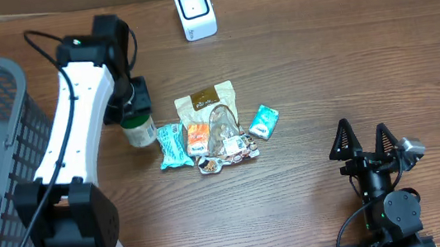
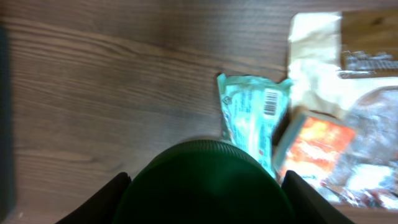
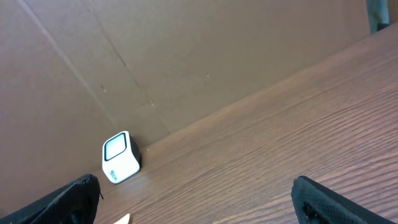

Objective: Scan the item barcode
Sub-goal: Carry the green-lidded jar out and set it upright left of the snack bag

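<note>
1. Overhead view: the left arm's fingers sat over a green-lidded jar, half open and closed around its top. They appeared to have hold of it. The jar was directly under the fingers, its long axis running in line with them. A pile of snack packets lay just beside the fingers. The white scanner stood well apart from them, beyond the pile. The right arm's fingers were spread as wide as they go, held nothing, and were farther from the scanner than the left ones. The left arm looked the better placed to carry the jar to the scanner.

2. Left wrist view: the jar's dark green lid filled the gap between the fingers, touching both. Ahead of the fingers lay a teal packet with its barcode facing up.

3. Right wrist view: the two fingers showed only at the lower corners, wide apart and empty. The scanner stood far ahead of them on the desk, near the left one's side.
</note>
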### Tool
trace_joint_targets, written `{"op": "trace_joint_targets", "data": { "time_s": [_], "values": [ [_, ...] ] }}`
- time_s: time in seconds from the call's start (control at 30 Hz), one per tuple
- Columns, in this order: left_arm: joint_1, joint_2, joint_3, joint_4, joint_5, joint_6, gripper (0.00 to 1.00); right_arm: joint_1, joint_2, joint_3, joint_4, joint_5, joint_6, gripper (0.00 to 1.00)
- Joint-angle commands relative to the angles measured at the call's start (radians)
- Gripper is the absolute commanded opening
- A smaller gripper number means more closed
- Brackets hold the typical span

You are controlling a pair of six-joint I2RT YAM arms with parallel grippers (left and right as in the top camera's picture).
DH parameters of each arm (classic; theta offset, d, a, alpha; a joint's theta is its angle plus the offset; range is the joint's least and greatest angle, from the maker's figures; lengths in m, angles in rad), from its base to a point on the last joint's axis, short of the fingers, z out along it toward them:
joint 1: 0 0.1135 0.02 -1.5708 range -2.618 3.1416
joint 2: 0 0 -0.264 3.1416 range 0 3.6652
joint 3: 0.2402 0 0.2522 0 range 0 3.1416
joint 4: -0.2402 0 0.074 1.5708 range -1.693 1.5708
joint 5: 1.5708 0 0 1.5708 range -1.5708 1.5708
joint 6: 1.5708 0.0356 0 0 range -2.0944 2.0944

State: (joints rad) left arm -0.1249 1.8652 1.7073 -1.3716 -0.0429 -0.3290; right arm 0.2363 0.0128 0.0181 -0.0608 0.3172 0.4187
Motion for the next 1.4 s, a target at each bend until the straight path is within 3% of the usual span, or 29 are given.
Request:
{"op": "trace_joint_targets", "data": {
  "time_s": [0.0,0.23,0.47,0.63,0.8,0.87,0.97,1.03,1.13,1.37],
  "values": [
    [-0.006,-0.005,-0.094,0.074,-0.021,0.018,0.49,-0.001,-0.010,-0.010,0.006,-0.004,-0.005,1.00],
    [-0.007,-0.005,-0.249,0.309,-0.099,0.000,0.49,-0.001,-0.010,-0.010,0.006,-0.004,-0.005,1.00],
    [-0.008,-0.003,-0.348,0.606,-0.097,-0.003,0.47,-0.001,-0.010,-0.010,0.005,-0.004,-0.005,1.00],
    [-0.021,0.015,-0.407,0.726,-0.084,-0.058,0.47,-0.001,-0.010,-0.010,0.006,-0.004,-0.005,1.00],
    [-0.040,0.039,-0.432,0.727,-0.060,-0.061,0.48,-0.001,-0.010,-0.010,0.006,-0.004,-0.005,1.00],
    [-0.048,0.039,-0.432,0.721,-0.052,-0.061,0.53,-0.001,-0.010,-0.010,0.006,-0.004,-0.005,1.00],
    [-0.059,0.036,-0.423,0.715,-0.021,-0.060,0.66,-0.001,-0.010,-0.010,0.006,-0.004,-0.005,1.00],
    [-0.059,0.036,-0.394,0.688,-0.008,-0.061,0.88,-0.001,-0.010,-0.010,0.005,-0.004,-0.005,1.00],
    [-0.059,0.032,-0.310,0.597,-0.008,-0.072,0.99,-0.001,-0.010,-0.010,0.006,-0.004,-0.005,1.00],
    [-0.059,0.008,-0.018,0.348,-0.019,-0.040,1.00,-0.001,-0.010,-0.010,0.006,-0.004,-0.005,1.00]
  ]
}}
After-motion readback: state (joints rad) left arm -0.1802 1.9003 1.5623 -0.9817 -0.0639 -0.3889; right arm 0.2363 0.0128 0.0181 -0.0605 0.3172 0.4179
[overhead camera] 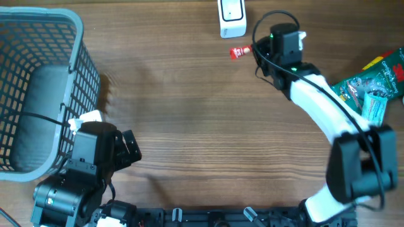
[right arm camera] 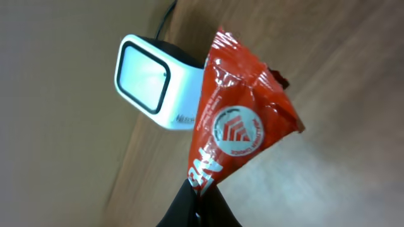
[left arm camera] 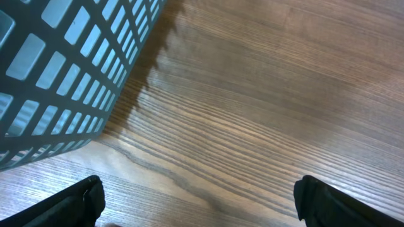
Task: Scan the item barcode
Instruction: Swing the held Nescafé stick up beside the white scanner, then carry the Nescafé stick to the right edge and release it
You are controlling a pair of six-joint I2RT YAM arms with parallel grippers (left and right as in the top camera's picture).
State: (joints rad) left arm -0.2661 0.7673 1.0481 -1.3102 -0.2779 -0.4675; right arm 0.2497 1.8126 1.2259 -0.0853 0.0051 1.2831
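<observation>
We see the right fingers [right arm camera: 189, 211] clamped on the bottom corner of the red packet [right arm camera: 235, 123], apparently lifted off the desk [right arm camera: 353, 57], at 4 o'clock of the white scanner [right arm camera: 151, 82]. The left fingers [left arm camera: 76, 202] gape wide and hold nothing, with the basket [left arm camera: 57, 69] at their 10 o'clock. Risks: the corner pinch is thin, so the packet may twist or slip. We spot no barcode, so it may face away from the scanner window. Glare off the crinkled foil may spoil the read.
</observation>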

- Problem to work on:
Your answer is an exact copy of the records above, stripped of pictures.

- Answer section:
Objective: Scan the item barcode
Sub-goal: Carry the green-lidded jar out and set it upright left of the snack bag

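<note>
1. Overhead view: the left arm's fingers sat over a green-lidded jar, half open and closed around its top. They appeared to have hold of it. The jar was directly under the fingers, its long axis running in line with them. A pile of snack packets lay just beside the fingers. The white scanner stood well apart from them, beyond the pile. The right arm's fingers were spread as wide as they go, held nothing, and were farther from the scanner than the left ones. The left arm looked the better placed to carry the jar to the scanner.

2. Left wrist view: the jar's dark green lid filled the gap between the fingers, touching both. Ahead of the fingers lay a teal packet with its barcode facing up.

3. Right wrist view: the two fingers showed only at the lower corners, wide apart and empty. The scanner stood far ahead of them on the desk, near the left one's side.
</note>
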### Tool
trace_joint_targets, written `{"op": "trace_joint_targets", "data": { "time_s": [_], "values": [ [_, ...] ] }}`
- time_s: time in seconds from the call's start (control at 30 Hz), one per tuple
- Columns, in this order: left_arm: joint_1, joint_2, joint_3, joint_4, joint_5, joint_6, gripper (0.00 to 1.00); right_arm: joint_1, joint_2, joint_3, joint_4, joint_5, joint_6, gripper (0.00 to 1.00)
- Joint-angle commands relative to the angles measured at the call's start (radians)
- Gripper is the absolute commanded opening
- A smaller gripper number means more closed
- Brackets hold the typical span

You are controlling a pair of six-joint I2RT YAM arms with parallel grippers (left and right as in the top camera's picture).
DH parameters of each arm (classic; theta offset, d, a, alpha; a joint's theta is its angle plus the offset; range is the joint's least and greatest angle, from the maker's figures; lengths in m, angles in rad), from its base to a point on the last joint's axis, short of the fingers, z out along it toward them:
joint 1: 0 0.1135 0.02 -1.5708 range -2.618 3.1416
joint 2: 0 0 -0.264 3.1416 range 0 3.6652
joint 3: 0.2402 0 0.2522 0 range 0 3.1416
joint 4: -0.2402 0 0.074 1.5708 range -1.693 1.5708
joint 5: 1.5708 0 0 1.5708 range -1.5708 1.5708
joint 6: 1.5708 0.0356 0 0 range -2.0944 2.0944

State: (joints rad) left arm -0.1249 1.8652 1.7073 -1.3716 -0.0429 -0.3290; right arm 0.2363 0.0128 0.0181 -0.0608 0.3172 0.4187
Motion for the next 1.4 s, a target at each bend until the straight path is within 3% of the usual span, or 29 are given.
Request:
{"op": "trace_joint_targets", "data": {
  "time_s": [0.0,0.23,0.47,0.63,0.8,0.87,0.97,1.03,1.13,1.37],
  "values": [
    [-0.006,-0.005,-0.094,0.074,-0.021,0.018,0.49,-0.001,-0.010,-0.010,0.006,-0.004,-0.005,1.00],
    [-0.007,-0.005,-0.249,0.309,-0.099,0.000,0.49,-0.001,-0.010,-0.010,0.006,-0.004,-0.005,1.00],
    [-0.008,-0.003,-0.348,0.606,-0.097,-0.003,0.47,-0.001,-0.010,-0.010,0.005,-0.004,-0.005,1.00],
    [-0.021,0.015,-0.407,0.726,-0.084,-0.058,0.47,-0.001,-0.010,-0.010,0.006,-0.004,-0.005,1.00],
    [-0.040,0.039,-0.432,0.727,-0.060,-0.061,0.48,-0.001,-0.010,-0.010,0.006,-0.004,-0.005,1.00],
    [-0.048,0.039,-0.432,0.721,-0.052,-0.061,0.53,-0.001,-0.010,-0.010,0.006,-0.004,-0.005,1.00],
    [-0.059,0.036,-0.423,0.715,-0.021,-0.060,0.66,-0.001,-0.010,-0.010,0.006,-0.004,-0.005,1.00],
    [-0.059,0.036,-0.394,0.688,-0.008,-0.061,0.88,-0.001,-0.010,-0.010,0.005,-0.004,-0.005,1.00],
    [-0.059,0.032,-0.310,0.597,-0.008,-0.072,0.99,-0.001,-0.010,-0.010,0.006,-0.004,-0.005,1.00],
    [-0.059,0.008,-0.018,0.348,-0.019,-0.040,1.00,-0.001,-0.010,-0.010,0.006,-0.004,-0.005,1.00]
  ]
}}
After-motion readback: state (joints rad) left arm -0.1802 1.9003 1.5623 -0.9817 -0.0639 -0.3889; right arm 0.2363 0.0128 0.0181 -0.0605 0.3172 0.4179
[overhead camera] 
[right arm camera] 
[left arm camera] 
Task: Scan the item barcode
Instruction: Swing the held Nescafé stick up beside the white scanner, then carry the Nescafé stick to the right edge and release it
You are controlling a pair of six-joint I2RT YAM arms with parallel grippers (left and right as in the top camera's picture).
State: (joints rad) left arm -0.2661 0.7673 1.0481 -1.3102 -0.2779 -0.4675; right arm 0.2497 1.8126 1.2259 -0.0853 0.0051 1.2831
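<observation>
We see the right fingers [right arm camera: 189, 211] clamped on the bottom corner of the red packet [right arm camera: 235, 123], apparently lifted off the desk [right arm camera: 353, 57], at 4 o'clock of the white scanner [right arm camera: 151, 82]. The left fingers [left arm camera: 76, 202] gape wide and hold nothing, with the basket [left arm camera: 57, 69] at their 10 o'clock. Risks: the corner pinch is thin, so the packet may twist or slip. We spot no barcode, so it may face away from the scanner window. Glare off the crinkled foil may spoil the read.
</observation>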

That wraps up the answer.